Beyond a Humpty-Dumpty Narrative: In Search of New Rhymes and Reasons in the Research of Contemporary American Jewish Identity Formation
Source: International Journal of Jewish Education Research (IJJER), 2013 (5-6), 21-46
Oriented predominantly by a particular master narrative, knowledge produced by the social scientific study of Jewish identity formation tends to ask some questions but not others. Engaging in a study comprised of a select but key cross-section of the last half-century’s leading contributors to scholarship about American Jewish identity formation, the article exposes this narrative with the allegorical aid of the poem, “Humpty Dumpty.”
Applied to the field of Jewish identity formation research, the rhyme about this ill-fated character depicts an allegory of the Jewish people as having fallen down to America from some high place; namely, pre-America, pre-Holocaust, and sometimes also a pre-Enlightenment, pre-emancipation Europe. The story then concludes on a tragic note, with all the Jewish professionals and leaders failing to put the Jews together again in accordance with their allegedly whole state that had existed previously in Europe. Elucidating the “wall,” “fall,” and the failure to “repair,” the article demonstrates how social scientists of Jewish identity formation have, until quite recently, tended to default to one or another version of this same story of decline.
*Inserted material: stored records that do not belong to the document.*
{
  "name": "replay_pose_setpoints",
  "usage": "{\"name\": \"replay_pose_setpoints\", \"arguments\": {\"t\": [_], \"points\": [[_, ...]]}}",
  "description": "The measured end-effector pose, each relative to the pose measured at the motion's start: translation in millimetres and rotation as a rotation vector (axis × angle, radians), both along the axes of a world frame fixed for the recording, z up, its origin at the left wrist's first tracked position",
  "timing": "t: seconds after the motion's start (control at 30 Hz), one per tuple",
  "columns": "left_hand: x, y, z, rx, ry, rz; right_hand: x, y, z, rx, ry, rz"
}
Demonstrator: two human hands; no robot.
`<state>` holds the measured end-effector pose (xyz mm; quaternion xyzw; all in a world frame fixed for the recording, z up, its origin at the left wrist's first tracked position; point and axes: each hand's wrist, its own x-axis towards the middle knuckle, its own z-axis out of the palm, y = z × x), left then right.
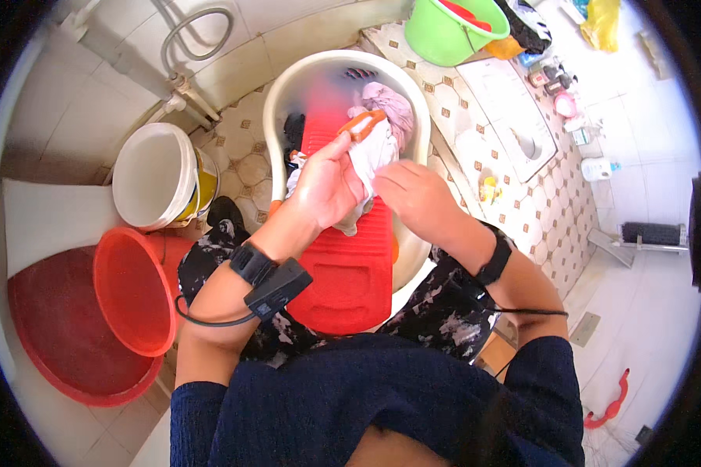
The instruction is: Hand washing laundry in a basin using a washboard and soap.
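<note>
Over a red washboard [343, 288], my left hand [331, 187] is turned palm up, with its thumb against a wet white cloth [375, 152] that has an orange edge. My right hand [417, 198] is closed, its fingertips pinching the same cloth from the right. The washboard leans in a cream basin [279, 101] between my knees. Behind the cloth lies a bunched pink cloth [389, 107] in the basin. Dark fabric [294, 128] shows along its left side. My hands hide part of the white cloth and the washboard's ridges.
To the left stand a white bucket [149, 167], an orange-red basin [132, 292] and a dark red tub [70, 327]. A green bucket [448, 35] sits at the back right. Beyond it are a floor toilet [514, 117] and several bottles [549, 75].
</note>
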<state>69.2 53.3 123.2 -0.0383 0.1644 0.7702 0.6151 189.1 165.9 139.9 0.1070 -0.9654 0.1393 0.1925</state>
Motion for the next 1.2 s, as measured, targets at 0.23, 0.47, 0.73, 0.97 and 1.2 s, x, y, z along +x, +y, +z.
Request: {"name": "replay_pose_setpoints", "arguments": {"t": [0.23, 0.47, 0.73, 0.97, 1.2], "points": [[-10.0, -11.6, 8.3, 0.124, 0.049, -0.020, -23.2, -9.1, 31.1, -0.301, 0.083, -0.308], [-3.4, -16.6, 11.3, 0.001, 0.072, -0.125, -38.5, -10.6, 15.5, 0.121, 0.243, -0.179], [-2.3, -12.3, 9.7, -0.027, 0.125, -0.029, -17.5, -16.3, 5.9, 0.092, 0.112, -0.201], [-3.3, -8.1, -3.7, -0.089, 0.339, -0.086, -13.5, 4.2, -4.2, -0.722, 0.098, -0.573], [3.4, 0.7, -10.7, -0.127, 0.385, -0.088, -24.8, 20.2, -36.3, -0.868, -0.255, -0.525]]}}
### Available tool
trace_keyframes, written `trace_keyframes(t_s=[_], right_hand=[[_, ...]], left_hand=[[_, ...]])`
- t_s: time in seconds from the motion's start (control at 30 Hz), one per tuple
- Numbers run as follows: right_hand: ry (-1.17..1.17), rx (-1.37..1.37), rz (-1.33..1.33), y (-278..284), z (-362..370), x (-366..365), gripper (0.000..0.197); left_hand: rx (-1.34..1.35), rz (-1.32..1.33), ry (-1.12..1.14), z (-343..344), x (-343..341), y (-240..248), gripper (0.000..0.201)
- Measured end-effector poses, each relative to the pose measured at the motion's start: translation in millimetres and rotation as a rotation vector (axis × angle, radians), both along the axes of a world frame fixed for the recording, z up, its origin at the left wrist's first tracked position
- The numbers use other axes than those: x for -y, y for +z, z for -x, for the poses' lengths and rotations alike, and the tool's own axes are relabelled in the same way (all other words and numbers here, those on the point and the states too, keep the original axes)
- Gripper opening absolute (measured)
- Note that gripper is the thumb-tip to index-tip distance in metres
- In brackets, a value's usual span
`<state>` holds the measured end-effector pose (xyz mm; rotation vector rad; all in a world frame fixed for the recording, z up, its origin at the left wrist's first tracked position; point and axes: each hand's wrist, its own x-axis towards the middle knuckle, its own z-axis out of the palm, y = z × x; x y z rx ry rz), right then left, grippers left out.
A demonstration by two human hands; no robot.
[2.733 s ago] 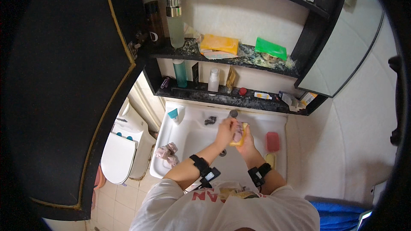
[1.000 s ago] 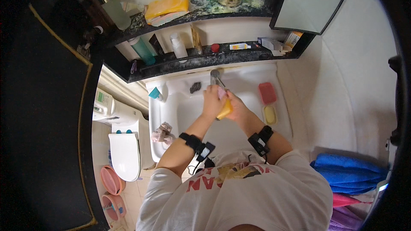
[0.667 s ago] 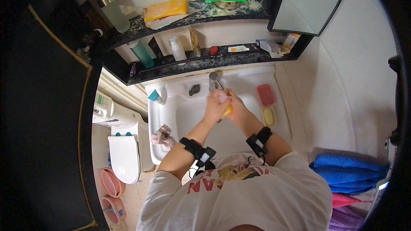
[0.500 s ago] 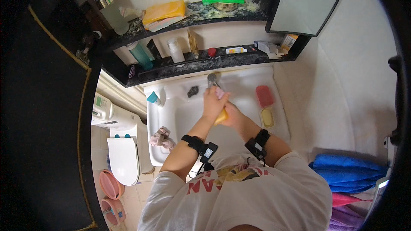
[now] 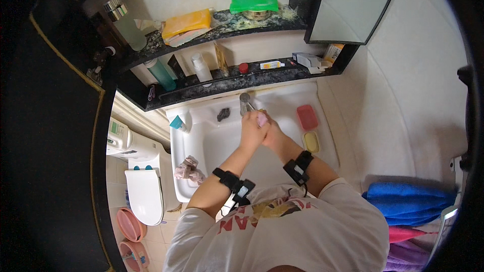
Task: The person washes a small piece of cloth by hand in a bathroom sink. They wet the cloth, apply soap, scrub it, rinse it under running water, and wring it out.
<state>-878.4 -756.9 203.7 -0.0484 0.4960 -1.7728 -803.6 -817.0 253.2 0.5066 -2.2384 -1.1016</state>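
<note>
My left hand point(image 5: 252, 129) and my right hand point(image 5: 273, 133) are pressed together over the white washbasin point(image 5: 201, 141), just in front of the metal tap point(image 5: 245, 98). Both hands are closed round a small pink thing point(image 5: 262, 120), whose kind I cannot make out; a bit of yellow shows beside it. My fingers hide most of what they hold. To the right on the rim lie a red soap dish point(image 5: 307, 117) and a yellowish dish with a pale bar of soap point(image 5: 311, 142).
A crumpled pinkish cloth point(image 5: 188, 170), a teal-capped tube point(image 5: 179, 124) and a dark scrubber-like lump point(image 5: 223, 114) sit on the basin's rim. Black shelves point(image 5: 222, 79) with bottles and packets cross behind. A toilet point(image 5: 144, 196) stands left; blue towels point(image 5: 403, 203) hang right.
The yellow part that stuck out below my hands no longer shows there; a little yellow now appears above them. My hands have turned the pink thing, staying close to the tap.
</note>
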Motion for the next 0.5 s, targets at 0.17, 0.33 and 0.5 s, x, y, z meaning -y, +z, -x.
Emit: trace_keyframes(t_s=[0.17,0.33,0.5], right_hand=[[-0.079,0.019,-0.120,15.7,-9.7,6.3,0.036],[-0.167,-0.112,-0.257,21.6,-20.0,8.7,0.038],[-0.187,-0.205,-0.306,20.7,-13.8,10.9,0.045]], left_hand=[[-0.009,0.135,0.279,0.1,-0.4,1.6,0.026],[0.047,0.039,0.321,-1.1,4.8,0.8,0.038],[-0.334,-1.303,0.147,0.3,21.8,-6.8,0.040]])
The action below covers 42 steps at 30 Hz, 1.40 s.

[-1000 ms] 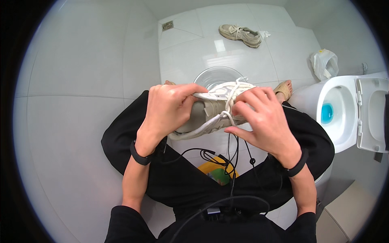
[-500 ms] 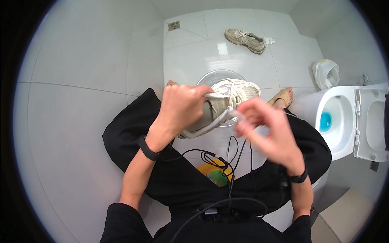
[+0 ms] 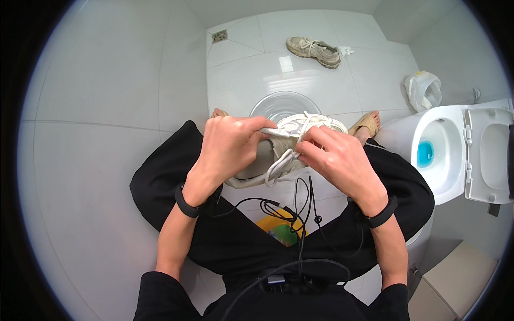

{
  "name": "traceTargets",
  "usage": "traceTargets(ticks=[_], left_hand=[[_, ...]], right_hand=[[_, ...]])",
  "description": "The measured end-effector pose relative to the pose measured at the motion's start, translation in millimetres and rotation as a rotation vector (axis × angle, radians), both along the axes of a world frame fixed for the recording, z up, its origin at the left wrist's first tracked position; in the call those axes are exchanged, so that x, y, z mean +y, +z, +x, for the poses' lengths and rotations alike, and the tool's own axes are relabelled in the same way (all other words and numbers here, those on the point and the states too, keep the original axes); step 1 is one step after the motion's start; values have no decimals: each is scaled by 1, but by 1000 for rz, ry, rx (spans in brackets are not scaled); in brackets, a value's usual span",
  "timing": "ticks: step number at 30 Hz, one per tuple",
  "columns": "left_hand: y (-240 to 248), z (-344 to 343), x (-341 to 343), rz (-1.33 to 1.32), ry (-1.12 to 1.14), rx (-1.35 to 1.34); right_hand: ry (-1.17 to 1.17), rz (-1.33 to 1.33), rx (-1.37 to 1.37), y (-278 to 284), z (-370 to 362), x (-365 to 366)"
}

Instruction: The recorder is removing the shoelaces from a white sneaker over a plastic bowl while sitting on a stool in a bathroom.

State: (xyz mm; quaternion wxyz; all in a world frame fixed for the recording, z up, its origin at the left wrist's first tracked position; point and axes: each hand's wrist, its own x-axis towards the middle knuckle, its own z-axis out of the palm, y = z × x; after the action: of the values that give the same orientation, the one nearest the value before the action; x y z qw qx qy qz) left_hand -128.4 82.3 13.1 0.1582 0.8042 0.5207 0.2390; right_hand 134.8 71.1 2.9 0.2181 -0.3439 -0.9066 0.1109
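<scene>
Moved back to the shoe [image 3: 280, 145], the right hand [image 3: 342, 160] pinches a lace [image 3: 289, 155], the left hand [image 3: 227, 142] the collar [image 3: 276, 131] — toe [image 3: 333, 125] partly hidden.

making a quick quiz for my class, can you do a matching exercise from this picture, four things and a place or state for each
Things
1. nearer shoe
2. farther shoe
3. toilet
4. basin

Places and states
a. lid raised, blue liquid inside
b. round and see-through
c. left hand and right hand at it
d. beside a small white scrap

Pairs: 1-c, 2-d, 3-a, 4-b
</scene>
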Motion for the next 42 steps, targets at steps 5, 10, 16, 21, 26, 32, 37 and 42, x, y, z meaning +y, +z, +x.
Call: traceTargets(ticks=[5,10,16,21,26,32,37,42], left_hand=[[-4,-1,1,-9,-44,-26],[-4,-5,7,-106,8,57],[7,11,11,-75,-16,-166],[11,8,5,40,-320,-199],[16,21,2,176,-244,-72],[0,12,2,183,-139,-62],[-1,12,4,250,-122,-179],[-7,11,-2,221,-164,-144]], right_hand=[[8,62,-104,-4,-5,1],[-69,37,-4,0,-9,3],[-210,-321,519,6,-10,0],[-211,-705,764,2,-1,0],[-144,-1220,1169,2,8,4],[-143,-1106,1028,-2,2,8],[-195,-456,334,12,-3,11],[-106,-253,148,11,-17,-1]])
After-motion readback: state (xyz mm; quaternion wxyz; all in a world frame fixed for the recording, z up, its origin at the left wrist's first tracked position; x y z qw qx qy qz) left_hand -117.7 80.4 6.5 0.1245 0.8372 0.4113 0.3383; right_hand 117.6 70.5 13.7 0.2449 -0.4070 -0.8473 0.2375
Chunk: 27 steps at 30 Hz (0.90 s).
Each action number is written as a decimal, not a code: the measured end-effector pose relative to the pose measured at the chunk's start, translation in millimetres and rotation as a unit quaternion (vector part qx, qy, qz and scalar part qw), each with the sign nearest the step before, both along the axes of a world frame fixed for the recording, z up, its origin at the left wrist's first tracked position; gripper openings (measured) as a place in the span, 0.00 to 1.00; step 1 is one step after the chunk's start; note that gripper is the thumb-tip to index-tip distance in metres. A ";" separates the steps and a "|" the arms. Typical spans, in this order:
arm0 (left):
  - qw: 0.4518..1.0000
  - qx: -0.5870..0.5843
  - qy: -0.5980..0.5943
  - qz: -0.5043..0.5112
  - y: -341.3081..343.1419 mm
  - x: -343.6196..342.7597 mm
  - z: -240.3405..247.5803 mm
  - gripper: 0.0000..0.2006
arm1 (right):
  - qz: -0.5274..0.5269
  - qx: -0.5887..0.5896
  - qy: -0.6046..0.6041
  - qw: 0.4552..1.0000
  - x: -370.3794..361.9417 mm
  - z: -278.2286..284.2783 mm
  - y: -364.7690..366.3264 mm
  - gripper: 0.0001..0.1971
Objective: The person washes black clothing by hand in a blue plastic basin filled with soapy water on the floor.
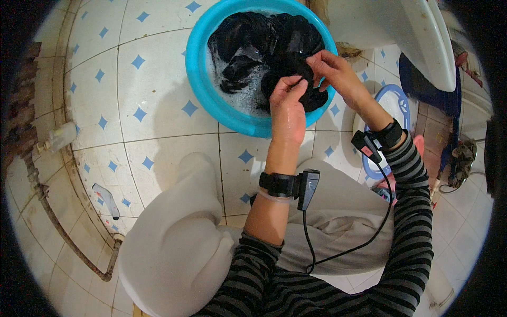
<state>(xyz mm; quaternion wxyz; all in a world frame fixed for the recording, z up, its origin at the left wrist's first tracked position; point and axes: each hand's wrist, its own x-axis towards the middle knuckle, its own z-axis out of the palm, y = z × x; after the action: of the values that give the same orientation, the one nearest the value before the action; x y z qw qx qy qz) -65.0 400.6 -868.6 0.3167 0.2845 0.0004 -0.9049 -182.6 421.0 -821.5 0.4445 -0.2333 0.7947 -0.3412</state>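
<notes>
A turquoise plastic basin (pixel 199 100) stands on the tiled floor in front of me. Wet black cloth (pixel 245 33), probably a garment, is bunched up in its foamy water (pixel 248 98). At the basin's near right side, my left hand (pixel 288 105) pinches a fold of the cloth between thumb and fingers. Close beside it, my right hand (pixel 338 76) is closed on another part of the same cloth, its fingers partly hidden by the dark folds. Both hands are slightly above the water. Each wrist wears a black strap with a small cabled box.
White ceramic fixture (pixel 430 47) overhangs at the upper right, with a dark blue container (pixel 428 84) under it. A blue-and-white oval basin (pixel 404 100) lies beyond my right forearm. Along the left wall runs a rusty pipe (pixel 66 224), near a small grey-white object (pixel 105 202).
</notes>
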 end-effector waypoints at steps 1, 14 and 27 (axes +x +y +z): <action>0.999 -0.023 -0.021 -0.016 0.2 -0.4 1.7 0.05 | 0.000 0.000 -0.001 1.000 0.9 -0.4 -0.5 0.12; 0.992 -0.057 -0.105 -0.045 2.2 -2.4 0.1 0.05 | -0.023 -0.060 0.027 0.998 -3.3 -11.3 6.9 0.07; 0.987 -0.007 -0.124 -0.103 0.8 4.5 -5.3 0.13 | -0.097 -0.110 -0.200 0.969 14.7 3.7 0.4 0.04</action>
<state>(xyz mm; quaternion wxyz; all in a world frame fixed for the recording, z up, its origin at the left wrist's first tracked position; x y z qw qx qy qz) -60.4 401.4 -873.9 0.2213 0.3905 -0.0749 -0.8905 -167.9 421.4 -817.8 0.5305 -0.1295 0.6661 -0.5080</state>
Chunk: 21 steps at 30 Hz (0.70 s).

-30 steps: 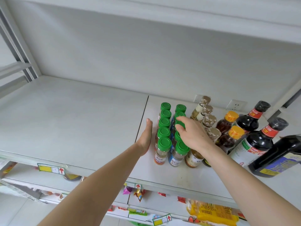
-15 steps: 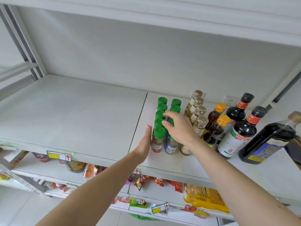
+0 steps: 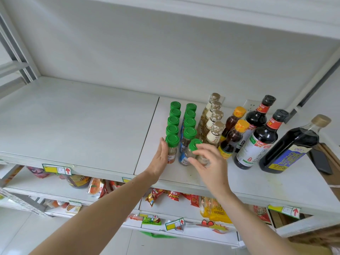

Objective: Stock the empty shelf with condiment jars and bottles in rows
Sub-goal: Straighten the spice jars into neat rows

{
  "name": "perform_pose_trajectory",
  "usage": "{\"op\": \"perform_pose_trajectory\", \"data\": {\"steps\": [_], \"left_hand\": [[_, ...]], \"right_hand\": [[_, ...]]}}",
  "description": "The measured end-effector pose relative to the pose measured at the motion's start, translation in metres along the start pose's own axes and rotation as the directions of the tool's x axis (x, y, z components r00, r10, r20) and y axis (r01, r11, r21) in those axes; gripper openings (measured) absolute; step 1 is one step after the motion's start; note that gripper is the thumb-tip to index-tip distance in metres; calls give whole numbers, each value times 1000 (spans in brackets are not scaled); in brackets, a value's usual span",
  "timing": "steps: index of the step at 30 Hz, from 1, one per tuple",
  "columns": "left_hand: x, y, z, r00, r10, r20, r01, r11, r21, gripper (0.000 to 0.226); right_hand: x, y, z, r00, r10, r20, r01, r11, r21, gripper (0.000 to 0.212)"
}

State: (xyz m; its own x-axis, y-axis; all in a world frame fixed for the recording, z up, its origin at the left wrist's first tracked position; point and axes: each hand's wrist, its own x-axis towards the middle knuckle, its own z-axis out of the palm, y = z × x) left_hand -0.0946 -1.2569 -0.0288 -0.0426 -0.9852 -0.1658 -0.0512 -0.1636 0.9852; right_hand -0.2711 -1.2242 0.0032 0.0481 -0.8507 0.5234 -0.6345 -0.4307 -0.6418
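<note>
Two rows of green-capped spice jars (image 3: 173, 124) stand on the white shelf (image 3: 73, 126), just right of its seam. My left hand (image 3: 158, 160) is flat and open, its palm pressed against the left side of the left row's front jar (image 3: 172, 144). My right hand (image 3: 208, 163) grips the front jar of the second row (image 3: 194, 145), which is tilted. To the right stand a row of foil-capped bottles (image 3: 214, 126), two orange-capped bottles (image 3: 237, 126), two dark soy sauce bottles (image 3: 261, 137) and a large dark bottle with a blue label (image 3: 292, 146).
A dark phone (image 3: 320, 162) lies at the shelf's far right. A wall socket (image 3: 250, 105) sits behind the bottles. The shelf above (image 3: 239, 13) hangs overhead. Lower shelves hold snack packets (image 3: 173, 196) and price tags (image 3: 55, 169).
My right hand came off the tops of the caps, down to the second row's front jar, and now grips it tilted. My left hand stays against the left row.
</note>
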Motion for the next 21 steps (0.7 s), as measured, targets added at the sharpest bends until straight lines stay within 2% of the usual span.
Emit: {"op": "perform_pose_trajectory", "data": {"steps": [3, 5, 8, 11, 21], "left_hand": [[-7, 1, 5, 1000, 2, 11, -2, 1000, -3, 67], [-12, 6, 10, 999, 22, 31, -21, 1000, -15, 60], [-20, 14, 13, 999, 21, 26, -20, 999, -39, 59], [-24, 17, 14, 1000, 15, 10, -14, 998, -55, 59], [-32, 24, 14, 1000, -18, -3, 18, 999, -49, 61]], "right_hand": [[-2, 8, 1, 998, 7, -66, -5, 1000, 26, 21], [6, 10, 5, 999, -40, -26, 40, 999, 4, 24], [17, 10, 12, 986, -154, 62, 159, 984, -80, 26], [17, 12, 14, 973, -203, 111, 219, 962, -161, 28], [18, 20, 22, 948, -317, 24, 313, 915, -255, 27]]}}
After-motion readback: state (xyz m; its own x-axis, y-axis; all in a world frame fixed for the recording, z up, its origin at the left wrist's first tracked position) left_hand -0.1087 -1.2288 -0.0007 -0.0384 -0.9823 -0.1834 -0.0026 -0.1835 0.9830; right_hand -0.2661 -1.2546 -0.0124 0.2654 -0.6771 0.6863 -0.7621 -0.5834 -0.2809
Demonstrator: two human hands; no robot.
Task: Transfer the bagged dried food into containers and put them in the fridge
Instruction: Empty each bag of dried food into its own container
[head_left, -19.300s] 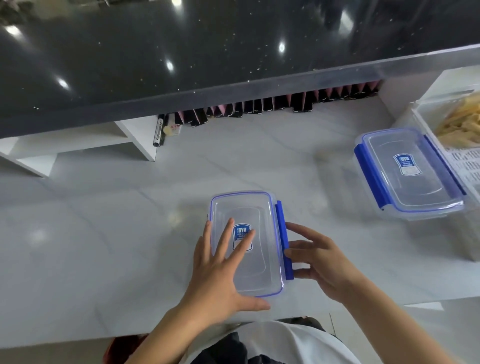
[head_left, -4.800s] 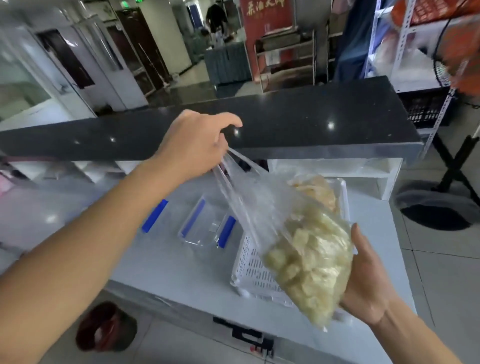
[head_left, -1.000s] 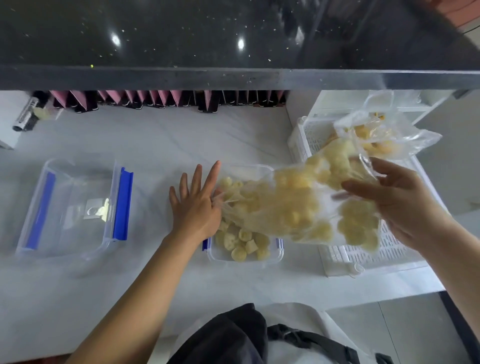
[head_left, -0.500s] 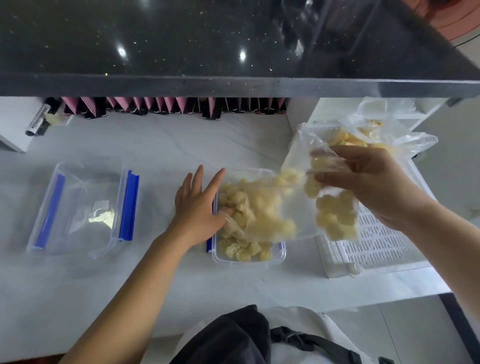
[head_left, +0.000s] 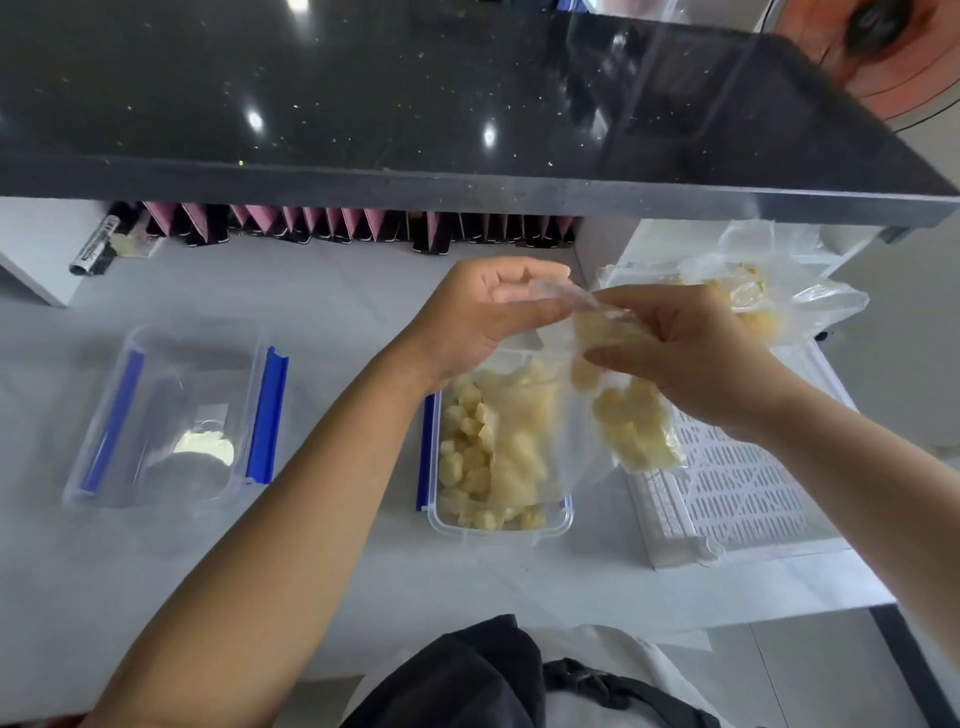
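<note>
Clear bag (head_left: 582, 415), pinched by left hand (head_left: 483, 317) and right hand (head_left: 680, 353), hangs over container (head_left: 498, 525).

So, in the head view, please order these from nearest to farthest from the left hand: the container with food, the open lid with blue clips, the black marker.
From the left hand:
1. Container with food, just below the hand, at centre.
2. Open lid with blue clips, to the left on the counter.
3. Black marker, far left, at the back under the dark shelf.

A black marker (head_left: 96, 248) lies by a row of pink-and-black folders (head_left: 358, 228) (under the dark speckled counter (head_left: 415, 104)).
</note>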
First exposing the assumptions embedded within the Humpty narrative, showing how it has served to limit new and different kinds of questions that can be asked in the field, the article then turns to address a recent paradigm shift that is taking place. Participating in a further expansion of the shift, the author concludes by proposing an additional new avenue of knowledge for the field: non-judgmental, non-prescriptive explorations of the roles of conflict and dissonance in American Jewish identity formation. This line of inquiry has typically been a blind spot of the field since it lacks – or at least seems to lack – direct and immediate relevance for safeguarding ethnic survival, but it bears rich potential for creating new kinds of knowledge.